From planting to pruning to controlling pests to harvesting, you can learn how to grow apples in most areas of North America.

| January/February 1973

There are over a thousand apple varieties, which gives you plenty to choose from. A few well-tested varieties, such as Gravenstein, Golden Delicious, Grimes, Rome Beauty, and Yellow Transparent, should be the basic stock of your orchard, but try some of the lesser-known ones as well. Apple trees tend to bring surprises, and a well-cared-for minor variety may give you the most wonderful fruit.

 Apples will grow almost anywhere in the United States except in the hottest regions. They need the cool-to-cold winters during dormancy. Your local nursery will no doubt give you an indication of not only the feasibility of growing apples, but the best varieties for that area as well.

Apple Tree Stock

Apple trees, except for the dwarfs, which bear small crops in their second or third year, usually won't give you any apples until their fifth to sixth year. But by the tenth year they're at peak production, yielding five to ten bushels per tree per year. And they will keep bearing for thirty years or more. So order two varieties at the very least. Not just because thirty or forty bushels of one kind might become a bit boring, but because some are eating apples and some for cooking. Also cross-fertilization will increase your crop. Stock usually comes in one-, two-, or three-year-olds. You'll find the older ones more expensive, of course. On the other hand, being transplants, they are usually sturdier trees. Bought from a good nursery, two- to three-year-olds are your best bet.

Pruning Apple Trees

If you buy two- or three-year-old transplants, they should need no pruning the first two years besides the initial one on planting to eliminate injured roots and take the wood down a bit proportionately.

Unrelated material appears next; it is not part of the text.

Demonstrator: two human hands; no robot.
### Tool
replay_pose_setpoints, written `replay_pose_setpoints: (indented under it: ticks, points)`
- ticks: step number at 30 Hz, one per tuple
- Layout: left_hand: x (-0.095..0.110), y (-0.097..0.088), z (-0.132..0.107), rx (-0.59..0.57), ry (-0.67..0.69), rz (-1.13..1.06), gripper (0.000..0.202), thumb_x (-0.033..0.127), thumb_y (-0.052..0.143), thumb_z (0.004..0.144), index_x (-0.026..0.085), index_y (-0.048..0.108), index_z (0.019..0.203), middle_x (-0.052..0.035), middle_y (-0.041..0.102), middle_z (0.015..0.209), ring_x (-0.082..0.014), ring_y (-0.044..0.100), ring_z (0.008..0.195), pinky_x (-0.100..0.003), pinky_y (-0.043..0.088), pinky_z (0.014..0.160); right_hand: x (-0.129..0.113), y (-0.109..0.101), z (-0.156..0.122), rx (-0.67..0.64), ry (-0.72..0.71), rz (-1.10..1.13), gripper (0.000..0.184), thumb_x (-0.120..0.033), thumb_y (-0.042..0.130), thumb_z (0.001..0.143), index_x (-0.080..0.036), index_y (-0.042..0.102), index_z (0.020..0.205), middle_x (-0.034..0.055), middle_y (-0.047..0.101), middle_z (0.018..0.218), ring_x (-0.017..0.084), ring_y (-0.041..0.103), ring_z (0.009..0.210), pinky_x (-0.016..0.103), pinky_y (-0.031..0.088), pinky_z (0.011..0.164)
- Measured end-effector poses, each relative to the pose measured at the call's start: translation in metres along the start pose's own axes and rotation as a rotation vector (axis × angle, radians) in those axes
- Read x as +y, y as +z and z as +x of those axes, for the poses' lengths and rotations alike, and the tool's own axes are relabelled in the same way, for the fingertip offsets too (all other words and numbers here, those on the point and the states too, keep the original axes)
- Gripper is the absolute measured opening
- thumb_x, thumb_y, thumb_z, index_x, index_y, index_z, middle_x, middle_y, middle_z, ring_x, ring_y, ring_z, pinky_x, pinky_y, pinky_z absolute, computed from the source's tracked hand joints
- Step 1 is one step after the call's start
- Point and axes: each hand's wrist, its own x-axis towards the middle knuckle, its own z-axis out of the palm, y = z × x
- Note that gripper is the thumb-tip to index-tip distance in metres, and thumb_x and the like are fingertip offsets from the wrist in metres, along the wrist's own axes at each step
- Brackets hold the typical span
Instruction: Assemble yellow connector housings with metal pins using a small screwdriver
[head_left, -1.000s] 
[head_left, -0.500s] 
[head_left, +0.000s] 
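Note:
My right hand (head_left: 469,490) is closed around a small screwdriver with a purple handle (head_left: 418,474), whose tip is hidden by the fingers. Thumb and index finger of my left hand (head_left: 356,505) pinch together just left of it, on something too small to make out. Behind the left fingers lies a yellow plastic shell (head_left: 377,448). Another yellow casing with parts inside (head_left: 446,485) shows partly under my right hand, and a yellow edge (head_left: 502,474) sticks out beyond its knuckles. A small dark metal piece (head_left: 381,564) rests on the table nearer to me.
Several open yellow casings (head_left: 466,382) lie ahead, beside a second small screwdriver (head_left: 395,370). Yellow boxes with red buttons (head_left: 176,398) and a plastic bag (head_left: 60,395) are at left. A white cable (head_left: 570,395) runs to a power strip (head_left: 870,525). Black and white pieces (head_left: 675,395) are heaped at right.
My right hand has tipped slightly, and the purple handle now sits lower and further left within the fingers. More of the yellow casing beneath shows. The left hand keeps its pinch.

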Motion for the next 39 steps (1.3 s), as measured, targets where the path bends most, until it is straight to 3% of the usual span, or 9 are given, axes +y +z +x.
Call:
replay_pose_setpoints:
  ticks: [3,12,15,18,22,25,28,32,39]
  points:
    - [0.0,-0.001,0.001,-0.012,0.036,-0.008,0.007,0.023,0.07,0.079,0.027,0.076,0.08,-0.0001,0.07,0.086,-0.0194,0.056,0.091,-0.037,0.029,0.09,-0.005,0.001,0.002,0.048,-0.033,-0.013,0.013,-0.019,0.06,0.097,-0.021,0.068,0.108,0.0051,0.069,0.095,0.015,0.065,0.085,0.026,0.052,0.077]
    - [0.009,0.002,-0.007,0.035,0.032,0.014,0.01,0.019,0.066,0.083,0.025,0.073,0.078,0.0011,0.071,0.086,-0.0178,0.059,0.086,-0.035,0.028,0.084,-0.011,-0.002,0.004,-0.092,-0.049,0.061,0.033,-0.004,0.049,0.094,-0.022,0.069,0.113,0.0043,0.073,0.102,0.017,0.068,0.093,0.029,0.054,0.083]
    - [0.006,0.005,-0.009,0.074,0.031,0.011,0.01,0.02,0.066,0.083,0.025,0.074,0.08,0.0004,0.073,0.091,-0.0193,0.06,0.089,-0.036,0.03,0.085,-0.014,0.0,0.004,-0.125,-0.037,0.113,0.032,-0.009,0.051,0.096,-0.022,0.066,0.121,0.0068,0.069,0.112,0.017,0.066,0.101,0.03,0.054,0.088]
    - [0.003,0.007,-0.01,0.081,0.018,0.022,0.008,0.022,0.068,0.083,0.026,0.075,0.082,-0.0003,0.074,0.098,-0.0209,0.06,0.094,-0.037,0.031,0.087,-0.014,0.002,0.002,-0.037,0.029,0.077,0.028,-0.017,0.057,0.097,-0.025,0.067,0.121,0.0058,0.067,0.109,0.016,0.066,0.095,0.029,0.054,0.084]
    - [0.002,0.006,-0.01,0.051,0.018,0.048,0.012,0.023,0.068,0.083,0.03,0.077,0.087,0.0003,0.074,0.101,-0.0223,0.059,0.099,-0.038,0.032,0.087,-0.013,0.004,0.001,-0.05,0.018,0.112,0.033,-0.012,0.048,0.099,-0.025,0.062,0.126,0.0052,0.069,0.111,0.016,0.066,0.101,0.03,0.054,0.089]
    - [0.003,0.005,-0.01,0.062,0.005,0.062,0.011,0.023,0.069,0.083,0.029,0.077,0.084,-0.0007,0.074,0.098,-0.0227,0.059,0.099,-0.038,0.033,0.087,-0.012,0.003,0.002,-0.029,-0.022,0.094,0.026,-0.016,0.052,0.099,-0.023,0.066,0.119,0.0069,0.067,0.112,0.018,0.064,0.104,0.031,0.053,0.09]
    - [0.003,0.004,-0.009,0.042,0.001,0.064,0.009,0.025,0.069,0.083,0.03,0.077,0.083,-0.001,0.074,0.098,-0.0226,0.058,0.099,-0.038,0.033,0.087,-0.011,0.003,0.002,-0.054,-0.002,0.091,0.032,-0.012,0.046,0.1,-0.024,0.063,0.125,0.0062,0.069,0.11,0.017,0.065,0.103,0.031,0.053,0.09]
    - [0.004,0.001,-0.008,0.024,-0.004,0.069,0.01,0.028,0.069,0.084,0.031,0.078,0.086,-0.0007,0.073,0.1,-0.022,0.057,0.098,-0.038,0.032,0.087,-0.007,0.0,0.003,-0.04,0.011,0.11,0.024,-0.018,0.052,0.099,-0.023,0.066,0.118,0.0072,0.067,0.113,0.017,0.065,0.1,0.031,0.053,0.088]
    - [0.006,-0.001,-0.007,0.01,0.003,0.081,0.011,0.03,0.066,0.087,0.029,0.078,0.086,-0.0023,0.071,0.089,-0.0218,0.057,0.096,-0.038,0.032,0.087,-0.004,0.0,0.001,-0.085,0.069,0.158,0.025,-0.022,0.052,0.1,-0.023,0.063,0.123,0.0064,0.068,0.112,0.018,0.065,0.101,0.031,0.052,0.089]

After the first two years, your primary pruning job will be to make the tree easy to pick from and somewhat squat in shape. The center of the tree must be kept open . . . don't let the growth get too dense. Cut off branches that cross and rub against each other in the wind. Any branch so large it can't be pruned off with shears should be cut in three stages with a saw.

As the tree grows older, you will notice small, short cluster branches of buds developing along the real branches. These must not be cut off . . . they're the bearing spurs that will give you your fruit.